Bir yandan, bu, bir feokromasitoma olan adrenal medulla'nın hormon üreten bir tümörünün sonucu olabilir. Bunlar vakaların% 85'inde iyi huyludur ve çoğunlukla kontrolsüz noradrenalin ve adrenalin ve nadiren dopamin üretir.
Ayrıca, adrenerjik sistemin sinir hücrelerinin kötü huylu bir tümörü olan nöroblastoma, katekolamin üretiminin artmasına neden olabilir.
Yüksek norepinefrin seviyelerinin daha yaygın nedenleri arasında yüksek tansiyon ve uzun vadeli stres bulunur, ancak psikolojik stres ile aşırı fiziksel efor arasında hiçbir fark bulunamaz. Bununla birlikte, katekolaminlerdeki bu strese bağlı artış vücut tarafından kalıcı olarak tolere edilmez ve bu da fiziksel yorgunluk hissi ile kendini gösterir.
dozaj
Noradrenalin vücutta küçük miktarlarda bile etkisine neden olduğundan, yoğun tıpta terapötik kullanım bağlamında kesin bir dozaj belirleyici önem taşımaktadır.

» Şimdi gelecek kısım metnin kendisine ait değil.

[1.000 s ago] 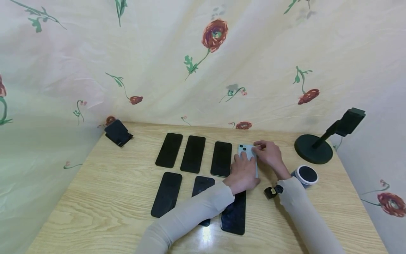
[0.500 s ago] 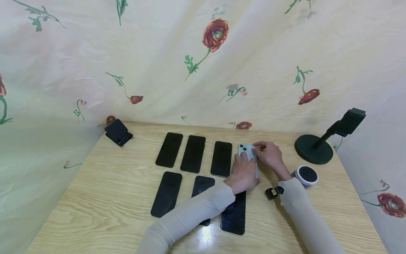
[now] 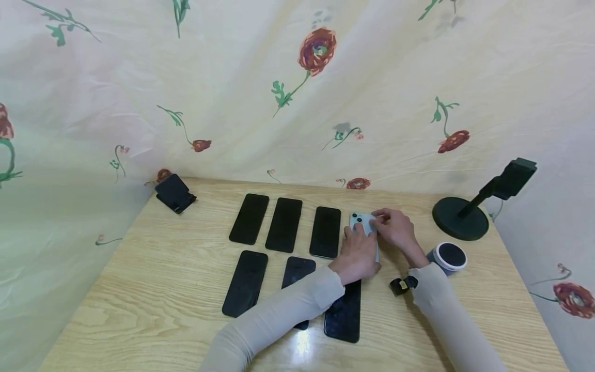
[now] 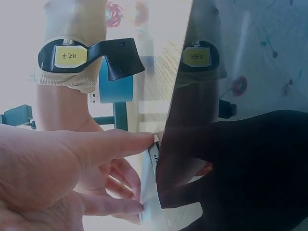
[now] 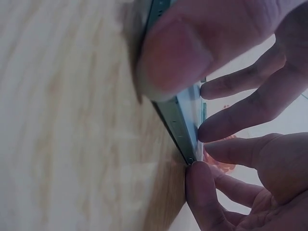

Tek bir dozun parçası olarak belirli bir dozun uygulanmasıyla özellikle hızlı bir etki elde edilir (büyük hap) intravenöz olarak elde edilir. Bir perfüzör pompası kullanılarak daha küçük dozların sürekli infüzyonu ile istenen etkilerin istikrarlı gelişimi garanti edilir. Yetişkinler için genellikle 0.01-1.0 ug / kg vücut ağırlığı / dakika dozu uygulanır. Hastanın bireysel dozajı, klinik seyre göre ayarlanır.